The damage to farmland by subsidence from longwall mining has not only been a nonissue, but the proposed methods to mitigate the 5-6 feet sunken areas are absent from approved Permits 399, Significant Revision 1 of 399, and Renewal of 399, and Permit 422 . There are still no proposed drainage plans after 7 years beyond the promise that these problems will be managed. IDNR/OMM ignored the Montgomery County Soil and Water Conservation’s concerns about drainage issues from subsidence and its suggestion that the first impoundment be relocated out of the watershed of Hillsboro Lake, a public drinking water source. Long term, longwall mining will severely affect the agricultural industry in Illinois since coal is located in two/thirds of the state.

One of the most dangerous legacies in Montgomery County is the permanent placement of the coal slurry impoundments in the community. Hundreds of acres of cropland are lost to coal slurry impoundments that can leak, erode coal dust, and fail over time. There was no risk assessment in determining the location of Deer Run Mine’s second impoundment that upon failure will inundate the City of Hillsboro to the west, Schram City to the north, several major streams and hundreds of acres of farmland to the south, and the first coal slurry impoundment to the east. This inundation threat and forever risk to several communities reflect the tragic, inappropriate, and harmful control coal has on our regulatory agencies.

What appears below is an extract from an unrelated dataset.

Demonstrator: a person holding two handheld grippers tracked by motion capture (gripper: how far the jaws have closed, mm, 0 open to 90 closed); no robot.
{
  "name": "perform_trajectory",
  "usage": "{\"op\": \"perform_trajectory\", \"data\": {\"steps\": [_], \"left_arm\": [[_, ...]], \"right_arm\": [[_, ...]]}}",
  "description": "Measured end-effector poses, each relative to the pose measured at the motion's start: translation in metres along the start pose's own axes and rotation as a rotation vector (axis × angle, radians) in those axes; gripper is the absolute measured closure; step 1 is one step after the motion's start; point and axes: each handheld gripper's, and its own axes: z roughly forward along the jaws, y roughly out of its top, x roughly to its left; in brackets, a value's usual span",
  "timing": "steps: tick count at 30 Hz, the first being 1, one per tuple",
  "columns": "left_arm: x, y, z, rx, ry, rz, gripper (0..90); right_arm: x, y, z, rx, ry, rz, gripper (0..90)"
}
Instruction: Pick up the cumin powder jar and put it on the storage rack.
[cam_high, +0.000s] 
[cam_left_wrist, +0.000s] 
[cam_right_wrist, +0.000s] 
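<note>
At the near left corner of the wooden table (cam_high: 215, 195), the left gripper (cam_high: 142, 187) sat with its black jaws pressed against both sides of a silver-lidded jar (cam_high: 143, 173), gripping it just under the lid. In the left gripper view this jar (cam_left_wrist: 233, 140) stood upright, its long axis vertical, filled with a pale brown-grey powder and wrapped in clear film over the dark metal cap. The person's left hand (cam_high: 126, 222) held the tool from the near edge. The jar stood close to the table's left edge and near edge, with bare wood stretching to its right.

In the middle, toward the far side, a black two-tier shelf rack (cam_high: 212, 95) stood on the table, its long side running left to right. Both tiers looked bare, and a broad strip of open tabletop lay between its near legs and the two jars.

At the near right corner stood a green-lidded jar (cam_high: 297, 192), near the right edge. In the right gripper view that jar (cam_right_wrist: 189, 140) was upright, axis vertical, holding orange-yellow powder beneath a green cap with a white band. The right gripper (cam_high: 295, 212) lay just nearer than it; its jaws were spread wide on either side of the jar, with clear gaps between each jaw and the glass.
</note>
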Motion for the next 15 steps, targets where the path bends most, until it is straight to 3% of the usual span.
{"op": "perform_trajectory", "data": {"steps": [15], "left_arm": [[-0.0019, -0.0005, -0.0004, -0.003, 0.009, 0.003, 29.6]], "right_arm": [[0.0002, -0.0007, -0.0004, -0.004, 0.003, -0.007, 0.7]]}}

Through manipulation by the coal industry and a lack of enforcement by regulatory agencies, there is a failure of proper protection of coalfield communities. The fact that under SMCRA the Clean Air Act is not enforced and fugitive emissions are a nonissue is an insult to the health and development of a community. The health damage from particulate matter alone is well established, but coal dust has harmful metals and carcinogenic polycyclic aromatic hydrocarbons that endanger health even more. Coalfield citizens tragically do not have their right to a healthful life as should be ensured and protected by regulatory agencies.

If coal mining is to mitigate its damage in the U.S., the health, safety, and financial well being of communities must be protected by federal mining laws and enforced by state regulators. Stronger enforcement of SMCRA is essential for the quality of life in communities and the continued extraction of coal.

Thank you for your many efforts and for proposing the new stream protection rules.